Please quote exactly the lines below from the line containing "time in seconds" to the line containing "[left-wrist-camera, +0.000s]", both lines included, and nothing else.
• • •
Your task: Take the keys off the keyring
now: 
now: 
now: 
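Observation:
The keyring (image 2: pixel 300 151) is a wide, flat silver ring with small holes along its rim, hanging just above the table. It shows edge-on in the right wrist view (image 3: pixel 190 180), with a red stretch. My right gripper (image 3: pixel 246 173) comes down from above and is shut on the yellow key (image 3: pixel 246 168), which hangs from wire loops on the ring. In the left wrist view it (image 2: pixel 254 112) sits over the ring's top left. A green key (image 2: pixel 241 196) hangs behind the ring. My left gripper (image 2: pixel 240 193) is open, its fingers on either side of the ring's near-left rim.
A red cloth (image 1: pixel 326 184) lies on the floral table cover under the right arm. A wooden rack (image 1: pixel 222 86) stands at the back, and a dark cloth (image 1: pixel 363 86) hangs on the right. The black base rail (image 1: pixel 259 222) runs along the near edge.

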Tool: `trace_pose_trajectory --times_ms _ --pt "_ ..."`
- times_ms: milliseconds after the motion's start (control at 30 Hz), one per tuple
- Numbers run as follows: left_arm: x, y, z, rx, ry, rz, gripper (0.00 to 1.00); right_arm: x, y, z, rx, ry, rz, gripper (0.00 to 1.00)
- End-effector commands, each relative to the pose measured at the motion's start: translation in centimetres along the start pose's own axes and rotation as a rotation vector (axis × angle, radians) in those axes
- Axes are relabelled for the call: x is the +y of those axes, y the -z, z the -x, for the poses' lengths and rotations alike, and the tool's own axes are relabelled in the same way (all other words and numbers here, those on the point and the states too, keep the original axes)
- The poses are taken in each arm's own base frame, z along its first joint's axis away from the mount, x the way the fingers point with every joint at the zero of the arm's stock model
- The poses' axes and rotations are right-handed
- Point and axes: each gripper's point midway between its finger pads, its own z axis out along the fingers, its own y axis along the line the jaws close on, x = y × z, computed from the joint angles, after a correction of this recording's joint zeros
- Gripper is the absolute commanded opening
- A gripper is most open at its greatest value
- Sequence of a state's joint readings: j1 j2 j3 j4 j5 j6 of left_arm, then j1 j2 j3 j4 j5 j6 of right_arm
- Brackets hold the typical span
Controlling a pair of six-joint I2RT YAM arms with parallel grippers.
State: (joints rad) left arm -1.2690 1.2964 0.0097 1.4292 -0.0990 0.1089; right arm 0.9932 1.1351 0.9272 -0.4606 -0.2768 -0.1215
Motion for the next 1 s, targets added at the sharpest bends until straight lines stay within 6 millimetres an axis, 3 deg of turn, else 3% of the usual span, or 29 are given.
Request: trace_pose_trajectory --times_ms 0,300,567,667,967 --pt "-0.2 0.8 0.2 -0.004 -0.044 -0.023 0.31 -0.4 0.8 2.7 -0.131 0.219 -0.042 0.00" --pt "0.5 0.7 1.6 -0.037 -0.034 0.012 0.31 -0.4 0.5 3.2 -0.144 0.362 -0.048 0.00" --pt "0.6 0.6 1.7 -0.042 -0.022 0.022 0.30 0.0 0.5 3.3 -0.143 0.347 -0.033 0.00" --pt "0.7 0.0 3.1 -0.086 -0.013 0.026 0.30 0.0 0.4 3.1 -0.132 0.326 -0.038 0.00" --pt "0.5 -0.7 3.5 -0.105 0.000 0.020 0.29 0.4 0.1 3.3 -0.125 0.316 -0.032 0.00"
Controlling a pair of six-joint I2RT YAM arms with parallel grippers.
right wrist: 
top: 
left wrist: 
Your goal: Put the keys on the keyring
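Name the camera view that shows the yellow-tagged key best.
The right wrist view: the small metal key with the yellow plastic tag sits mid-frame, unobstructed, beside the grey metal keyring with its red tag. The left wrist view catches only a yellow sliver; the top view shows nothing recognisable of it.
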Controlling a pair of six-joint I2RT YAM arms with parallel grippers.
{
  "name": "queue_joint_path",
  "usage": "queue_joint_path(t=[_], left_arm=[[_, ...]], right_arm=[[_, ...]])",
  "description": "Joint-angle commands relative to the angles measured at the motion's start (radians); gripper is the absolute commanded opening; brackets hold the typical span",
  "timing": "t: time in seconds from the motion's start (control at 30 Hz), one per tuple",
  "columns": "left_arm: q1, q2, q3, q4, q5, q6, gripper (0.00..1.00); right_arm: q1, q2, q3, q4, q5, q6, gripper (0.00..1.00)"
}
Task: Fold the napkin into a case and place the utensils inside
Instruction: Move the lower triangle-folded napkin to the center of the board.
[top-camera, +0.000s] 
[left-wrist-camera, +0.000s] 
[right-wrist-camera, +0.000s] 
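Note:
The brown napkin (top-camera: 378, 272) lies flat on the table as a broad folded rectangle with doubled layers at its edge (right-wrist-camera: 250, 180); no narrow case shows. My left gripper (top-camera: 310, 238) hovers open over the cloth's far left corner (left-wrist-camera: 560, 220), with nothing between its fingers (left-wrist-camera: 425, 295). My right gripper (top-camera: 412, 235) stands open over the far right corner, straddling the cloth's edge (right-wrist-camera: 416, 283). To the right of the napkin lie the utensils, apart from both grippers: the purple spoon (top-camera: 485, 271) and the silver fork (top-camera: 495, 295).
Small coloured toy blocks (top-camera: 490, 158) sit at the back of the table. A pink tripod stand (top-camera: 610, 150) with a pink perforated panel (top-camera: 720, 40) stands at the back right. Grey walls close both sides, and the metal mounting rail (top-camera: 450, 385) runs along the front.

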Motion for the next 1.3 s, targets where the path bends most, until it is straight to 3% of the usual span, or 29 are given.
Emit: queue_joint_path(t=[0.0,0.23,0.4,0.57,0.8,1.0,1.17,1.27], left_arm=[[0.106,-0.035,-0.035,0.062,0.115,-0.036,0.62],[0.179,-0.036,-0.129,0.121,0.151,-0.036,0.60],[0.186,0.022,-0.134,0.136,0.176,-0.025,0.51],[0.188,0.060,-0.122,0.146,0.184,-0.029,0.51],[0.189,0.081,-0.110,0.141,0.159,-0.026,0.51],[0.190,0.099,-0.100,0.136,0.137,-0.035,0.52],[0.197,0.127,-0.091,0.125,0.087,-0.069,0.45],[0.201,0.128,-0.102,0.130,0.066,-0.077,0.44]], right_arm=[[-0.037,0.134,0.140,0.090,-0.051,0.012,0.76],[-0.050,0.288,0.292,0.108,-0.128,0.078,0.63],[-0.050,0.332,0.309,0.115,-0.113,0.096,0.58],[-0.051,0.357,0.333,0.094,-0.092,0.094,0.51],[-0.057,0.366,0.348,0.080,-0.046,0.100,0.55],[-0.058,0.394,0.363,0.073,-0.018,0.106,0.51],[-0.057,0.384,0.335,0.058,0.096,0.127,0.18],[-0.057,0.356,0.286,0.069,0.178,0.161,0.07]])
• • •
> _Task result_:
  "timing": "t: time in seconds from the motion's start (control at 30 Hz), one per tuple",
  "columns": "left_arm: q1, q2, q3, q4, q5, q6, gripper (0.00..1.00); right_arm: q1, q2, q3, q4, q5, q6, gripper (0.00..1.00)"
}
Task: Fold the napkin into a case and place the utensils inside
Instruction: Move the lower triangle-folded napkin to the center of the board.
[top-camera, +0.000s] 
[left-wrist-camera, +0.000s] 

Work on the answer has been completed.